Sept #10: Nice and Easy

Sometimes, life is full of hard choices. Lately, I've been feeling pretty overwhelmed by them.

But then, by some God-given miracle (or cosmic coincidence, for my atheist friends following along), the skies open up and something so monumental happens that all the very difficult choices all of a sudden become incredibly easy.

This was my day today.

Why, you ask?

Because today was awful. And I mean that quite literally. It was an awful day.

I had one bright sunshiny moment where I visited with my bestie and she made me feel sane again, and I got my new couches in (which was stressful in and of itself, but overall gives me a sense of happy) but otherwise, of the 18 hours that I've been awake, today has sucked for the better part of all of them.

What is it that was so sucky?

One word: Work.

Usually I love my work.

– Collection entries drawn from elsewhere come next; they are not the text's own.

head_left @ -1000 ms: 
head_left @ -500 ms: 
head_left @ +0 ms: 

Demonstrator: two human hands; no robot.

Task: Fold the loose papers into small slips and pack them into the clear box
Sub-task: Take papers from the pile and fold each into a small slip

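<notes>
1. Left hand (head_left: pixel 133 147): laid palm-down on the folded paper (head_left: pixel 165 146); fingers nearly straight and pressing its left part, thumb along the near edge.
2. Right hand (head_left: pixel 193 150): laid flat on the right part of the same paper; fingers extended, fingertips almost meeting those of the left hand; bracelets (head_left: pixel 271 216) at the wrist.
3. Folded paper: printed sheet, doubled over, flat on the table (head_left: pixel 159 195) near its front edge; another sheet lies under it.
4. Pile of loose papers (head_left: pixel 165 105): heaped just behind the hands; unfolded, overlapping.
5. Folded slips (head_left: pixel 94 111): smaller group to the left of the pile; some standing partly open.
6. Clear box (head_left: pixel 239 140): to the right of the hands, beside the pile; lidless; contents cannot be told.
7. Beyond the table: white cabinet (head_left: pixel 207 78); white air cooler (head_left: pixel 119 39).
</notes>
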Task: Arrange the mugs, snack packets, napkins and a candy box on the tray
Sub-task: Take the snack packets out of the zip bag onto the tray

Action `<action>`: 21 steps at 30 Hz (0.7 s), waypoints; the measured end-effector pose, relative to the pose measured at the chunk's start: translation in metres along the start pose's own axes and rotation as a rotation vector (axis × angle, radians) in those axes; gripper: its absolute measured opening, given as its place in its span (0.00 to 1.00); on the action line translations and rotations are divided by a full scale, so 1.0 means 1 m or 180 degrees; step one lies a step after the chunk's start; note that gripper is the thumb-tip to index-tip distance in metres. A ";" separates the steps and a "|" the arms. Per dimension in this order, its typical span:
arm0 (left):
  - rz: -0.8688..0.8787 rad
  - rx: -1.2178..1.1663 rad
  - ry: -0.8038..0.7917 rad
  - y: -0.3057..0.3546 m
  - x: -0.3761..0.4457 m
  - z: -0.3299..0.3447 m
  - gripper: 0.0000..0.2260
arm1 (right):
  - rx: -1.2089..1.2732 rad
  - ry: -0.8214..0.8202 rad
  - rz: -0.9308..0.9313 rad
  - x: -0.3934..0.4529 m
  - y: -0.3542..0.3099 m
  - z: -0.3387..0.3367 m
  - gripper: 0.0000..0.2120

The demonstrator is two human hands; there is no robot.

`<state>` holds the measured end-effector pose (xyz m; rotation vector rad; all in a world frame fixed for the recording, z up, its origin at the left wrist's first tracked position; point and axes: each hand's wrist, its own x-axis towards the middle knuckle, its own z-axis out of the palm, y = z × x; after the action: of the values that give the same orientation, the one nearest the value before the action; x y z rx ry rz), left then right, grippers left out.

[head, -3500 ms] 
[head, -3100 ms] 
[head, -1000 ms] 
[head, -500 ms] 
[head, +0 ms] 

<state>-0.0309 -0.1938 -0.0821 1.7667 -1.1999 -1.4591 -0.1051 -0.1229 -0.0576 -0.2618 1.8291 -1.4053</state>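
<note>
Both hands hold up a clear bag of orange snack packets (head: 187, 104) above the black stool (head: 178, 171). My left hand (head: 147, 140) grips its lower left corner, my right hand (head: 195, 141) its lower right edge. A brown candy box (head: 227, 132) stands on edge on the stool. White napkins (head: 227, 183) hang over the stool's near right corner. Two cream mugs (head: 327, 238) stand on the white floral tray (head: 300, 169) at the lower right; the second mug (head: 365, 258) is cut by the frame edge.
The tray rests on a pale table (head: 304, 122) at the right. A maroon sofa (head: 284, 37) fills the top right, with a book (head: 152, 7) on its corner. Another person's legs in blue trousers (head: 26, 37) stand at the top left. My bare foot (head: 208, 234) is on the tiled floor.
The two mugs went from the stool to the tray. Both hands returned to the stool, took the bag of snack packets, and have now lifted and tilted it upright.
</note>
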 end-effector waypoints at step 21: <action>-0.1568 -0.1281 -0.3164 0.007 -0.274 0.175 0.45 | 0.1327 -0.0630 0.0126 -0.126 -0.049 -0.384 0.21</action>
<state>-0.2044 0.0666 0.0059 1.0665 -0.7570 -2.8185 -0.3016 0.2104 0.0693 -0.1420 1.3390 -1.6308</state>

But I am beyond my capacity, and I am surrounded by people who keep wanting to heap things onto my overflowing plate.

I tell them that I'm overwhelmed, and they feign sympathy...for about as long as it takes them to think up a new project for me to do.

After all, they only have me for a few precious weeks before I go on health related medical leave. (Health related. As in: I should be slowing down, not speeding up...but I digress...)

And let me tell you, all of this crappiness is actually a wonderful thing.

How can that be?

Well, very simply because I'm too frustrated, overwhelmed and exhausted to feel guilty for leaving my job for 65 weeks.  In fact, for the first time in two months, I am not only not sad at the idea...I'm downright elated.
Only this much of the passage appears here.